Wilmer González: Entre cardenal y arrendajo

Carlos San Diego

En Carora quedó enterrado el cordón umbilical del poeta Luis Alberto Crespo. Uno de los hombres que más ama al llano. La sola mención de su nombre es divisar en la distancia un caballo parado sobre un paño de horizonte quemado. La Trinidad del Arauca; el Cristo de la sabana, hacen sagrada su poesía. Fomentan el pito del gavilán candelero en las chamizas de un masaguaro que muestra su esqueleto contando nubes a orillas de la laguna. Es que parece que Carora, ese pueblo culto del estado Lara; esa tierra roja, esa tierra roja y seca, tiene una conexión tectónica con el llano. A los caroreños no sólo los asustan los espantos como a los viajeros en los confines solitarios en las noches oscuras del suelo plano; en el camino de Carora, dicen que está el diablo amarrado y le pregunta a quien lo ve, que cuándo lo soltarán. Es un diablo viejo, semejante al bambarito que, según las leyendas, envuelto en misterios les sale al paso a los llaneros. Vaya, usted a saber.

Otro caroreño

En Carora nació también Wilmer González. Eso fue el 1º de febrero de 1981. Es el segundo de los cuatro hijos de Carmen de González y Domingo González, quienes le dieron como sitio de crianza, la población de La Pastora, en el mismo estado Lara. Su padre le afinó la vena musical.

Raíz en casa

El viejo Domingo González es músico de fama en la región centro occidental de Venezuela. Es cuatrista y director de una agrupación de música llanera. Además de Wilmer, dos de sus cuatro hijos, también cantan. Tuvieron oportunidad de participar en festivales de nivel escolar. La casa fue la mejor siembra.

En la Guarnición   

Los estudios profesionales llevan a Wilmer González a ser miembro de la Guardia Nacional Bolivariana (GNB). Entonces, desde 1999, formó parte en el plano de cantante de un grupo de música llanera en la Guarnición de Ramo Verde en Caracas. Gana experiencia.

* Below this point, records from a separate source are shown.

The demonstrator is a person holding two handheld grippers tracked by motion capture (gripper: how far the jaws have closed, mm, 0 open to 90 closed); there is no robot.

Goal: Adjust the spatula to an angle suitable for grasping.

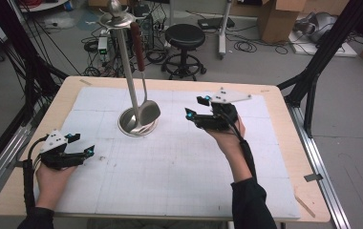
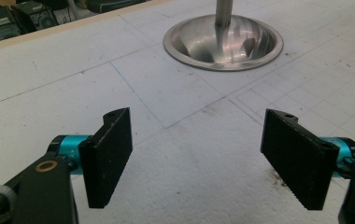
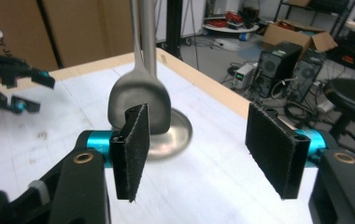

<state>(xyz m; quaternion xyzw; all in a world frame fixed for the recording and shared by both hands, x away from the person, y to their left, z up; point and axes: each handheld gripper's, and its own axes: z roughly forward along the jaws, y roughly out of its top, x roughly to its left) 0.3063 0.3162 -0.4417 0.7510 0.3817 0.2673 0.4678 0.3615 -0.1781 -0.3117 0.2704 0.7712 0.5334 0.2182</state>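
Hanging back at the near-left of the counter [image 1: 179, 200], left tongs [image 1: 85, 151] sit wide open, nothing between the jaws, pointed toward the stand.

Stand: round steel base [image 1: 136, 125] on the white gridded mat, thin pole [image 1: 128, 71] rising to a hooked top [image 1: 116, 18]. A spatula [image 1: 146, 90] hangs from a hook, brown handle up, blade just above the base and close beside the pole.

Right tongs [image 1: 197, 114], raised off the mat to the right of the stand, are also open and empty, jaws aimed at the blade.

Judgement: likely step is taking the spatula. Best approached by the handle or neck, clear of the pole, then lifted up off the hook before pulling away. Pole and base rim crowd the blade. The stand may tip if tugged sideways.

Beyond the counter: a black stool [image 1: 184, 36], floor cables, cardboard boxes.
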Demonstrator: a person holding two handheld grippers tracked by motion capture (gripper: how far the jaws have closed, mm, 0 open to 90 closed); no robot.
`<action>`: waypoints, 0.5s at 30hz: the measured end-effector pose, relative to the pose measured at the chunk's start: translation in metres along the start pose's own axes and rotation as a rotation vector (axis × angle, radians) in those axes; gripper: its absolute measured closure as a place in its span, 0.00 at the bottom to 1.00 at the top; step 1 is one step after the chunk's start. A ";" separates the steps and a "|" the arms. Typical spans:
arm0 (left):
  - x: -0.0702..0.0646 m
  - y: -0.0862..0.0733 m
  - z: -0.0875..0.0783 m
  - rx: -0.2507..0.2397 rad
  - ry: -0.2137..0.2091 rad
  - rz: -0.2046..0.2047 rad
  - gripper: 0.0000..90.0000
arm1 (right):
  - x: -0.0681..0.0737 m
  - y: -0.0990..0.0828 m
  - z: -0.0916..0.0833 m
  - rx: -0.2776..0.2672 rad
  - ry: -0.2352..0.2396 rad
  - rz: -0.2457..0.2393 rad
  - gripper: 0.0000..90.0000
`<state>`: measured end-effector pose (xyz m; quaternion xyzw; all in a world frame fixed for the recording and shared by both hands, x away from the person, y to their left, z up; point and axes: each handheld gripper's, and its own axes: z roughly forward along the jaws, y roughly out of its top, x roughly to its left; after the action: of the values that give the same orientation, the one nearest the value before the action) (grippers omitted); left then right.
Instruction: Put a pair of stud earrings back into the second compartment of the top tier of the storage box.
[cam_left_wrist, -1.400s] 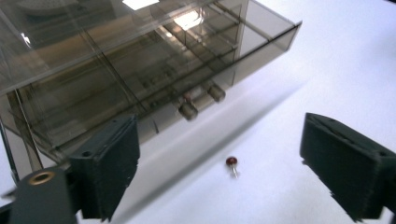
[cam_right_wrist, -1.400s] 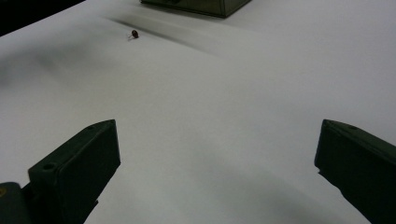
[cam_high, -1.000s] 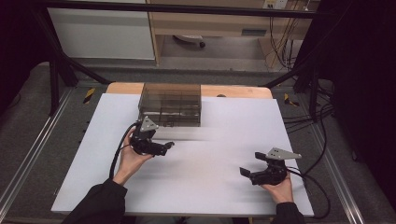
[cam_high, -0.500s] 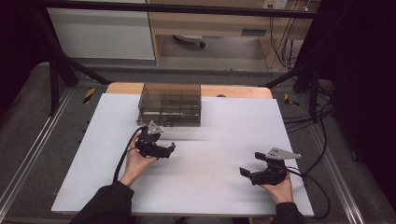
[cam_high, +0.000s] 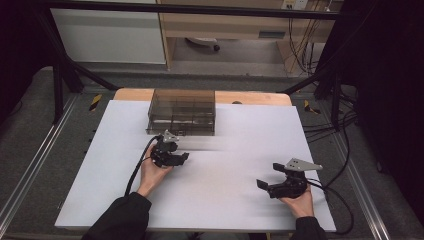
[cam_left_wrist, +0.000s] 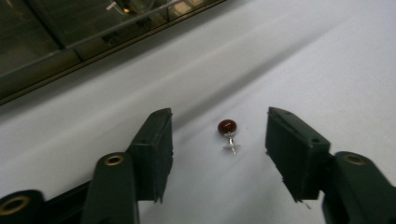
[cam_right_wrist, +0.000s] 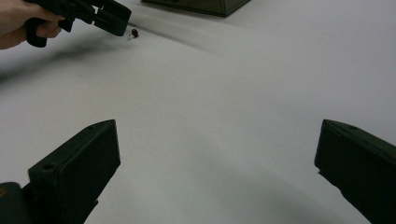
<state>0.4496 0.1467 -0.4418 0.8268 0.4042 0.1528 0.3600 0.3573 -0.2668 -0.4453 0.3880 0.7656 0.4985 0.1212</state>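
A small earring with a dark red bead (cam_left_wrist: 228, 126) and a silver post lies on the white table (cam_high: 225, 210). My left gripper (cam_left_wrist: 219, 115) is low over the table with one jaw on each side of the earring. Its jaws have just been closing, but they are clearly apart from the earring and touch nothing. In the high view the left gripper (cam_high: 179, 158) sits just in front of the box. In the right gripper view the earring (cam_right_wrist: 134, 32) lies at the tip of the left gripper (cam_right_wrist: 112, 16). My right gripper (cam_right_wrist: 218, 128) rests open near the table's front right, holding nothing.
A smoky transparent box (cam_high: 182, 112) with inner compartments stands at the back of the table, close behind the left gripper. Its front wall (cam_left_wrist: 46, 56) crosses the left gripper view's top left. Cables trail from both grippers. A metal frame surrounds the table.
The left gripper has sunk closer to the table and its jaws have narrowed around the spot where the earring lies. The right gripper has stayed still.
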 end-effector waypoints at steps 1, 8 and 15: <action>-0.001 0.000 0.001 0.002 0.000 0.001 0.50 | 0.000 0.000 0.000 -0.001 0.000 -0.003 0.01; -0.002 -0.001 0.007 0.014 0.001 0.003 0.63 | 0.000 0.000 0.000 -0.004 0.001 -0.004 0.01; -0.002 -0.001 0.008 0.015 0.006 0.007 0.75 | 0.000 0.000 0.000 -0.003 0.001 -0.004 0.01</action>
<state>0.4518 0.1418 -0.4479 0.8304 0.4036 0.1533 0.3522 0.3575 -0.2673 -0.4451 0.3861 0.7656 0.4997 0.1225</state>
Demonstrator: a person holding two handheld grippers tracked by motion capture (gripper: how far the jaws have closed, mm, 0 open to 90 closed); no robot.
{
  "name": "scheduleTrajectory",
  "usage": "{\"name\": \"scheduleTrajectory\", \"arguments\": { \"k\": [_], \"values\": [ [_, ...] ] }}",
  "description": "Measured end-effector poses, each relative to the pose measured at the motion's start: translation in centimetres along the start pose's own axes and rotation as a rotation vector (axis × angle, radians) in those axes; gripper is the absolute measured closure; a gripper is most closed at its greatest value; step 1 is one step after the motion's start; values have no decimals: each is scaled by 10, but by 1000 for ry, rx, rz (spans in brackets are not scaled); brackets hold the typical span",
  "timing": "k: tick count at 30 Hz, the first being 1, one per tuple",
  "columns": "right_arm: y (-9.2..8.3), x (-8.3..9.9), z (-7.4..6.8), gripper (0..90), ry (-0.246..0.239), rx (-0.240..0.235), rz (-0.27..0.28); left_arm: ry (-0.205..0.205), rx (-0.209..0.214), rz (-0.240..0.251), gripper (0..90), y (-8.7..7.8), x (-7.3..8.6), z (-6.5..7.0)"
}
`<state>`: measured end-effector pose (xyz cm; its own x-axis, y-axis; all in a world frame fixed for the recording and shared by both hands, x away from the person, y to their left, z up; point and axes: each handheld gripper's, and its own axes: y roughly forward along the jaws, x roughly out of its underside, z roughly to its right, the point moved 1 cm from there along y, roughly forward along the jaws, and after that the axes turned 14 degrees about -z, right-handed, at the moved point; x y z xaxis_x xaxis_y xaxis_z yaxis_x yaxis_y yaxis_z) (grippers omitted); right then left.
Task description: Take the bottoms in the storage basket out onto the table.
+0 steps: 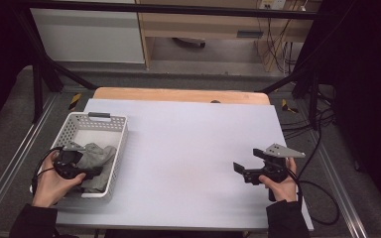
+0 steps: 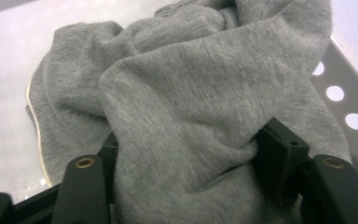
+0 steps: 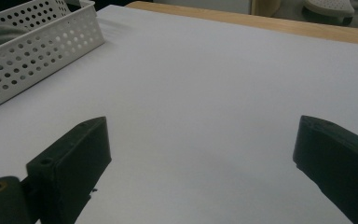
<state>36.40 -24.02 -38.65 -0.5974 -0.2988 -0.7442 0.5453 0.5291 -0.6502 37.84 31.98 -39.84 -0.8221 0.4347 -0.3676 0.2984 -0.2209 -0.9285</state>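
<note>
While the left gripper [image 1: 82, 171] reaches down into the white perforated basket [image 1: 119, 136] at the near left of the desk [image 1: 188, 148], its 2 black jaws stand on either side of a bunched fold of the grey cloth [image 2: 191, 107] and press into the fabric, so the cloth appears pinched between them at a middling width. That grip looks set for lifting the cloth out of the basket, which seems to be the work in hand; the hold is taken on a raised ridge of fabric, probably because a crumpled garment offers no edge that is easier to catch. The cloth is the 1 thing lying in the basket, heaped toward its near right part, with bare white floor showing at the far end and along the left. The basket stands upright, its long side running from near to far, and a grey handle [image 1: 99, 115] sits on its far rim. The right gripper [image 1: 245, 171] hovers low over the bare right part of the desk, well apart from the basket, its jaws spread wide with nothing between them; held there and pointing left, it seems to wait until the cloth comes across so that it can take a second corner.
</note>
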Motion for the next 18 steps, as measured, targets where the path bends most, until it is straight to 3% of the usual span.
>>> {"name": "scheduleTrajectory", "arguments": {
  "k": [18],
  "values": [
    [0,0,0,43,2,-3,1,42,-10,-3,582,-1,-2,1]
  ]
}}
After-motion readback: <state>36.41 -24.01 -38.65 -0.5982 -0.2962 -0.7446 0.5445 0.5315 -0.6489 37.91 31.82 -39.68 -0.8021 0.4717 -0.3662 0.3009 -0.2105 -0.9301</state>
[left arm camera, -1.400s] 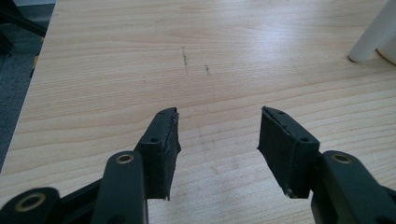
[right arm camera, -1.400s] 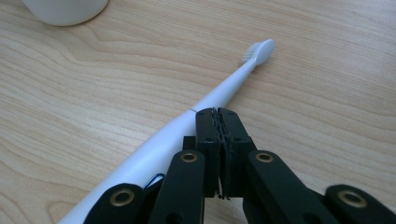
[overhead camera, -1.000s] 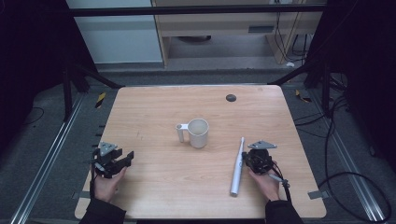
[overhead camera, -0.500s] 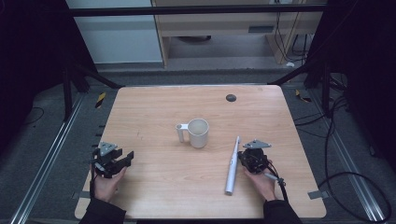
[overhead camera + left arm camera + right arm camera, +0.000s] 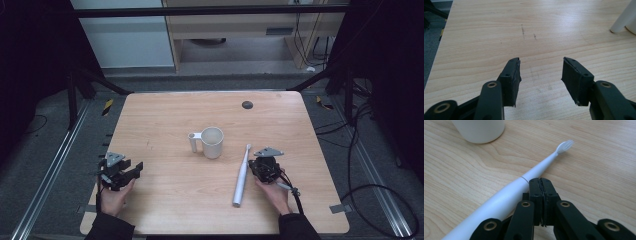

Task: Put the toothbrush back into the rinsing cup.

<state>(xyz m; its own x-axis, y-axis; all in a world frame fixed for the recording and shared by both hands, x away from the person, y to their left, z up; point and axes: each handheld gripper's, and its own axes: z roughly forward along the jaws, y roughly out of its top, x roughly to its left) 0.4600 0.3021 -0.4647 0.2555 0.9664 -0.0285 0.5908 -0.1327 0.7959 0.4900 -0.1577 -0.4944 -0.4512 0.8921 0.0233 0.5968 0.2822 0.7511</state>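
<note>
Left gripper (image 5: 134, 170) rests at the wooden table's (image 5: 165, 125) near-left edge, jaws parted and empty, likely waiting. Mid-table stands a white handled mug (image 5: 210, 142). Just right lies a white electric toothbrush (image 5: 241, 176); the right gripper (image 5: 541, 182), clenched empty, nudges its handle sideways.

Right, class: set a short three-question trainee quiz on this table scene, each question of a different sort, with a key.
1. True or false: the right gripper has its jaws pressed together with nothing between them.
2. Which way does the toothbrush point its bristle head? A toward the mug B toward the person C off the table's left edge
3. Fill in: the left gripper is ____.

Key: 1 true, it lies beside the toothbrush. 2 A, the mug stands upright just beyond. 3 open, over bare table.
</note>
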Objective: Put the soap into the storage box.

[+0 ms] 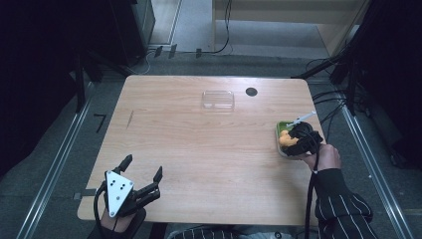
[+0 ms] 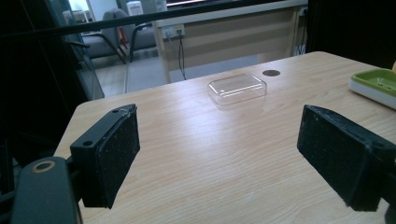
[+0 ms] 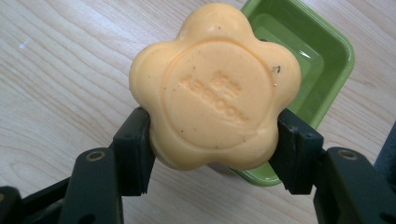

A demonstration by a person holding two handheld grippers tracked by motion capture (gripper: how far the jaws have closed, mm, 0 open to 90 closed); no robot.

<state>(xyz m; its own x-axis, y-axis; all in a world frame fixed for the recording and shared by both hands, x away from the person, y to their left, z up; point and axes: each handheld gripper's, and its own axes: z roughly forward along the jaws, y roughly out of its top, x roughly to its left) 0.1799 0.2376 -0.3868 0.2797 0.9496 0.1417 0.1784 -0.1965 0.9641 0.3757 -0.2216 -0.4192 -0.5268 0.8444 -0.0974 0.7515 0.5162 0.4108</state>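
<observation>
Right gripper (image 3: 212,140) clamps orange flower-shaped soap (image 3: 215,88) over green dish (image 3: 322,60) at table's (image 1: 209,149) right edge. Left gripper (image 1: 144,168) spread wide, near-left corner. Clear lid (image 1: 218,99) far center.

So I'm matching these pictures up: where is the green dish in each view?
High view: green dish at the table's right edge, under the right gripper.
Left gripper view: far right edge.
Right gripper view: upper right, behind the soap.
Shared landmark: the wooden table.
</observation>
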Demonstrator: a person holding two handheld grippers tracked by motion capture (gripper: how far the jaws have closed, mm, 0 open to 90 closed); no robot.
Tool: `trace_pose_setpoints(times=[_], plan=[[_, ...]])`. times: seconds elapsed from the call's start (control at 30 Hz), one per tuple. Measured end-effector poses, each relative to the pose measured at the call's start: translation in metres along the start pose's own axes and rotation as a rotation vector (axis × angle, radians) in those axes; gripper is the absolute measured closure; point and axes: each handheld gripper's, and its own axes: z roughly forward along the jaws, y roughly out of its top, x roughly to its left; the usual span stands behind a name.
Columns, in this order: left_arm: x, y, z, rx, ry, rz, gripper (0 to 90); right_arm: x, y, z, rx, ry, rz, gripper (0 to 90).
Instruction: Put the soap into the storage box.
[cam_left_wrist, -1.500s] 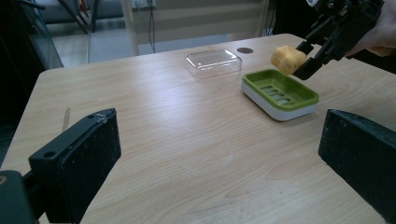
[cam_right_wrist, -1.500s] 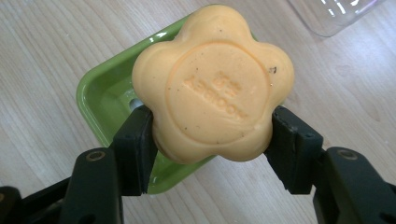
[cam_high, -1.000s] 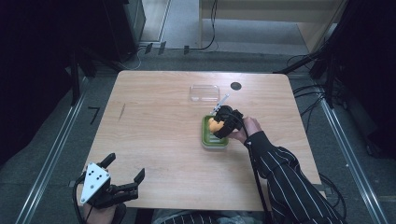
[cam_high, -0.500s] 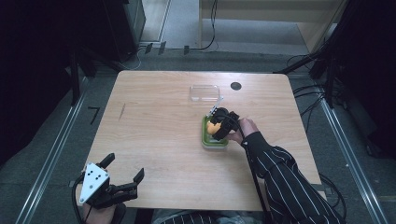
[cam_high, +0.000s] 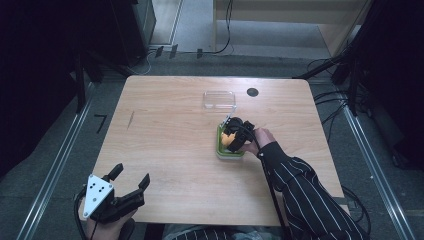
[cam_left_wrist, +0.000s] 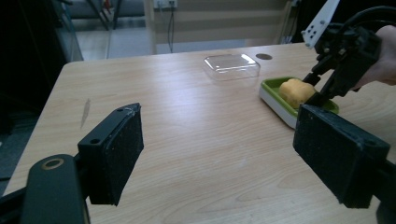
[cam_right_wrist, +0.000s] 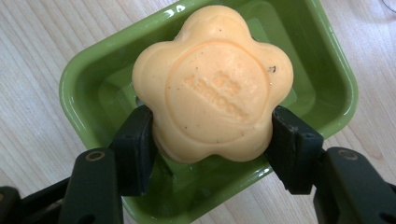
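A light brown wooden table (cam_high: 170, 150)
A green plastic soap dish (cam_high: 220, 150) and a clear plastic lid (cam_high: 219, 99) sit on it.

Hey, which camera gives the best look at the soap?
The right gripper view: the flower-shaped soap sits close up over the green dish, embossed face visible, jaws pressed on both sides. The left gripper view shows it small from the side; the high view shows just an orange patch.

Ahead of your left gripper (cam_high: 131, 179): bare table (cam_high: 165, 145), open passage. Beyond it, right of centre: clear lid (cam_left_wrist: 231, 66), green dish (cam_left_wrist: 280, 99), right gripper (cam_left_wrist: 322, 88) over the dish, blocking that side.
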Motion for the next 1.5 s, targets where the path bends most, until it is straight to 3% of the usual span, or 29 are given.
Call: trace_pose_setpoints(times=[0.27, 0.77, 0.93, 1.3, 1.5], plan=[[-0.004, -0.001, -0.001, -0.016, 0.029, 0.029, 16.2, 0.001, 0.000, 0.000, 0.000, -0.007, -0.002, 39.9], [-0.007, -0.001, 0.000, -0.010, 0.076, 0.033, 14.0, 0.003, 0.001, 0.005, 0.020, -0.016, -0.012, 39.4], [-0.008, 0.000, 0.002, 0.000, 0.157, 0.006, 14.8, 0.003, 0.001, 0.002, 0.006, -0.027, -0.004, 37.6], [-0.007, -0.001, 0.001, -0.014, 0.090, 0.024, 13.8, 0.001, -0.002, -0.008, -0.030, -0.036, 0.006, 25.6], [-0.006, 0.000, 0.005, -0.016, 0.080, 0.022, 13.7, 0.003, -0.003, -0.017, -0.046, -0.052, 0.010, 18.8]])
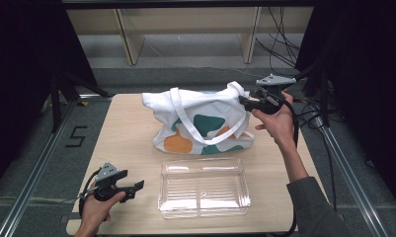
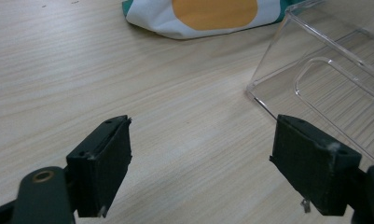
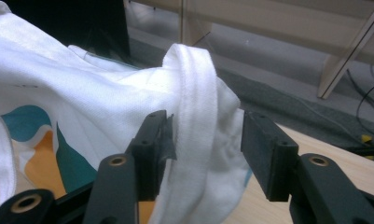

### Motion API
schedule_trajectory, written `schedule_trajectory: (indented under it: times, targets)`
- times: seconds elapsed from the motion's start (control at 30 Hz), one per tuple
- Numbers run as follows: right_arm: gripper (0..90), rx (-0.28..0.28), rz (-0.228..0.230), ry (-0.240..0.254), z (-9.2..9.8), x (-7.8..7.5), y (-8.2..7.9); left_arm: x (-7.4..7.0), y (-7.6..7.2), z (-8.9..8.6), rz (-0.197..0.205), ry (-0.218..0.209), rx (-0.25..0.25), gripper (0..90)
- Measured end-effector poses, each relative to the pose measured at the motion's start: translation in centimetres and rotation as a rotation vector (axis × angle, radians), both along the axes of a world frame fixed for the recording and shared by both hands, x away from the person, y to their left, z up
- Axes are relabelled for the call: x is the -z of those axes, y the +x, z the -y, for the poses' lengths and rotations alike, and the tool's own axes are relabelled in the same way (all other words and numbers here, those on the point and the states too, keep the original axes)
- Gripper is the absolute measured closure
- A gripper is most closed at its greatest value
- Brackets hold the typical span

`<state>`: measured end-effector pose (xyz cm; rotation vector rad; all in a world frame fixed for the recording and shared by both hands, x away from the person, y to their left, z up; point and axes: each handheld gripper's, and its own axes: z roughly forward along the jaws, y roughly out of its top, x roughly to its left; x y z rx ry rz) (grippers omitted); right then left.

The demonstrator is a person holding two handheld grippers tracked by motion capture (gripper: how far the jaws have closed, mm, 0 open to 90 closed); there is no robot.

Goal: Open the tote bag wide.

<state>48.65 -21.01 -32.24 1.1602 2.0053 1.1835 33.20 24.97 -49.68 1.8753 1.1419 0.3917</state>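
So that the bag (image 1: 200,123) lifts open, our right tongs (image 3: 208,149) straddle its strap (image 3: 196,98), not yet clenched; our left tongs (image 2: 201,163) wait released beside the clear box (image 2: 324,70).

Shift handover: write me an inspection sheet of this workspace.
Surface: light wooden table, bare parts clean.
Job's things: white tote bag with teal and orange patches, slumped; its strap runs between the right tool's jaws.
Clutter: empty clear plastic box in front of the bag.
Grippers: left tool open above the table; right tool open around the strap.
Cables: black bundle behind, right.
Surroundings: wooden shelving, dark curtains.
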Motion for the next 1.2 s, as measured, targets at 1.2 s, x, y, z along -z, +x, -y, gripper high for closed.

En el año 2001, regresó a la población de La Pastora. Cantó en fiestas. Pulió su arte. El canto de la música llanera se convierte en su modo de vida. Un reto para todo artista: vivir de su arte.

Tanteando el terreno

Como dice la letra que interpreta el apureño Antonio Castillo, el llano lo llama. En el año 2004, se fue a las fiestas de Elorza, estado Apure, el 19 de marzo. Como no estaba en programa ninguna actuación suya, consagrado a la humildad, cantó en los quioscos, en La Solapa del Patrullero y en cualquier lugar en que se encontraba un arpa, ejecutada bien, por Sandalio “el pataruco” o Elio Corona, por mencionar a dos arpistas de esa tierra. Fue a cantar y cantó más que una chicharra.

En el Alto Apure

Desde esa primera vez, se hizo tradición su visita a las fiestas de Elorza. En el año 2017, decide quedarse en el llano. Se radica en el Alto Apure, en la población de Guasdualito. Se familiariza con artistas, cantantes, músicos, poetas y compositores auténticos. Hace presentaciones es distintos escenarios. Al mismo tiempo, comienza a recopilar algunas canciones, con la idea de conformar los insumos para grabar una propuesta discográfica. Entre estos autores, está el elorzano Tiberio Querales. Palabras mayores.  

Después de las fiestas

En el mes de abril de 2018, después de cantar en las fiestas de la localidad de Yopito, municipio Rómulo Gallegos del estado Apure, establece contacto con el maestro arpista Elio Corona. Oye los consejos del maestro, quien le sirve de director artístico para la grabación de su primera producción discográfica, precisamente con el acompañamiento del conjunto de Corona. Un ensamble de extraordinaria resonancia.

Las canciones seleccionadas para este primer proyecto, son obras de autores como Franklin Bracho, José Villegas, Tiberio Querales, Guillermo Segovia, José Qüenza, y el mismo Elio Corona. El disco se titula “Guayabo quédate quieto”. Es el nombre de la pieza promocional del disco. Fue escrita por Franklin Bracho, poeta oriundo de Elorza. Buen lazo para unir el alma musical del estado Lara con el alma llanera del Arauca vibrador. La constancia se encargará de contar su historia.

Voz y trinos

Entre la voz del hombre y el trino de los pájaros, hay infinidad de comparaciones. Wilmer González es de la tierra en la que predomina la imagen del cardenal. Pero se radicó en donde abunda el arrendajo. Está entre aves de precioso canto. Su melodía no puede ser menos. Su nombre, como trino en el cardonal, como trino en el paraguatán, deberá resonar más allá de  los escenarios. Entonces, que se haga su virtud.